* _Work item_
Every line containing the word "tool" must be pulled from the records.
[Opening Record extracts section]
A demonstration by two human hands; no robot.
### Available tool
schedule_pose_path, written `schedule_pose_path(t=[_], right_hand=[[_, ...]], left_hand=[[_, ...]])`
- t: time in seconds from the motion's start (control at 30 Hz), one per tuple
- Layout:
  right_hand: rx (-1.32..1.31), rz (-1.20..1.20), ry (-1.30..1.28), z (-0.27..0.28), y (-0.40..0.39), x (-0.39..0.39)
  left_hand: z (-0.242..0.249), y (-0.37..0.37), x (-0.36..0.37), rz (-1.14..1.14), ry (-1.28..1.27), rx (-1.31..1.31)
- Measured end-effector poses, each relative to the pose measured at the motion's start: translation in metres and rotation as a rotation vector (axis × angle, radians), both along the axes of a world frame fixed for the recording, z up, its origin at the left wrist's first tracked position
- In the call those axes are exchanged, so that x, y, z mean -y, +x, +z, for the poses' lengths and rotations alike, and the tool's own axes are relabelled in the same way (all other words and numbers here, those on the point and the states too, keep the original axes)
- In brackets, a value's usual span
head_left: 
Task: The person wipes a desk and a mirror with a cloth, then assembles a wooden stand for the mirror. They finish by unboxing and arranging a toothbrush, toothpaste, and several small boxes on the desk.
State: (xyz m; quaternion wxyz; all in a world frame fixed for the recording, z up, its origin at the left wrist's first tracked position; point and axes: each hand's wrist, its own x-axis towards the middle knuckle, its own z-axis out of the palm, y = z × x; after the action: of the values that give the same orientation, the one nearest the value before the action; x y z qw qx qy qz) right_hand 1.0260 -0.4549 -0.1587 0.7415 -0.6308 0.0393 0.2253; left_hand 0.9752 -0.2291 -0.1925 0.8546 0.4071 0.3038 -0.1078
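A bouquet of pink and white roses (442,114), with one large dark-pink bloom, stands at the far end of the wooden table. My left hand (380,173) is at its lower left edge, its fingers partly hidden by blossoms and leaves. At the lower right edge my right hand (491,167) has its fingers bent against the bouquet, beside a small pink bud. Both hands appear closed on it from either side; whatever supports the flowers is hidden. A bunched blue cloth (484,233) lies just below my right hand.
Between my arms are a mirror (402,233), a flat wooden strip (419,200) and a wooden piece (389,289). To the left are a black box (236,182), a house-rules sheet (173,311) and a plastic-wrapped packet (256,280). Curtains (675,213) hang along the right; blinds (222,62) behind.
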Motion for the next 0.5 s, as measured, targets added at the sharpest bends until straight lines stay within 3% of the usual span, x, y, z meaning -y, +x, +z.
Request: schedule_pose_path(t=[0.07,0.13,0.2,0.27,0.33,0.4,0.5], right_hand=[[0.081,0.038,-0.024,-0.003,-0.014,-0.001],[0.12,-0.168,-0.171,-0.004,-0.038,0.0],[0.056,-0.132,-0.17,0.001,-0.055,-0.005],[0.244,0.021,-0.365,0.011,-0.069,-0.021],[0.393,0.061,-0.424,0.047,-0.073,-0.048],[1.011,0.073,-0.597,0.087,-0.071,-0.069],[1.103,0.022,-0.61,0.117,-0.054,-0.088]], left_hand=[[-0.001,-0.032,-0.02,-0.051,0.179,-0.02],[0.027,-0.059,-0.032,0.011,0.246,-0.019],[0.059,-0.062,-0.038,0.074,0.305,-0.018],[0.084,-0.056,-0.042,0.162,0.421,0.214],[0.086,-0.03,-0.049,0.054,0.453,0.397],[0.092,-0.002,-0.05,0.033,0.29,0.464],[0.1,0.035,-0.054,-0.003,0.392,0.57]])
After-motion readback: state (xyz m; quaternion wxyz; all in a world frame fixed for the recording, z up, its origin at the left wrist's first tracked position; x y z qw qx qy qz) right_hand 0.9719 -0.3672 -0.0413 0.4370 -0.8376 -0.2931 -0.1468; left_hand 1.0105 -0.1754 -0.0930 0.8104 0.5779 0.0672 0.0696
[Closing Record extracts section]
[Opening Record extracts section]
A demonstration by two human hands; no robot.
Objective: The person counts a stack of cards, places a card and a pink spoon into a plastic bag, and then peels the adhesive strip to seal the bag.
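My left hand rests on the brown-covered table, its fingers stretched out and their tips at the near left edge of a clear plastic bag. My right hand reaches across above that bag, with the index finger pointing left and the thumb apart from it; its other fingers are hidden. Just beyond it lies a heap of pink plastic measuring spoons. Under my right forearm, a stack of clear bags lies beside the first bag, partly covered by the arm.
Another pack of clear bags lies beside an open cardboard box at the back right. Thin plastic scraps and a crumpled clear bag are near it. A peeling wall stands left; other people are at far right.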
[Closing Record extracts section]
* _Written answer_
### Available tool
- In the call those axes are exchanged, so that x, y, z mean -y, +x, +z, for the poses' lengths and rotations alike, and the tool's own axes are relabelled in the same way (all other words and numbers here, those on the point and the states too, keep the original axes)

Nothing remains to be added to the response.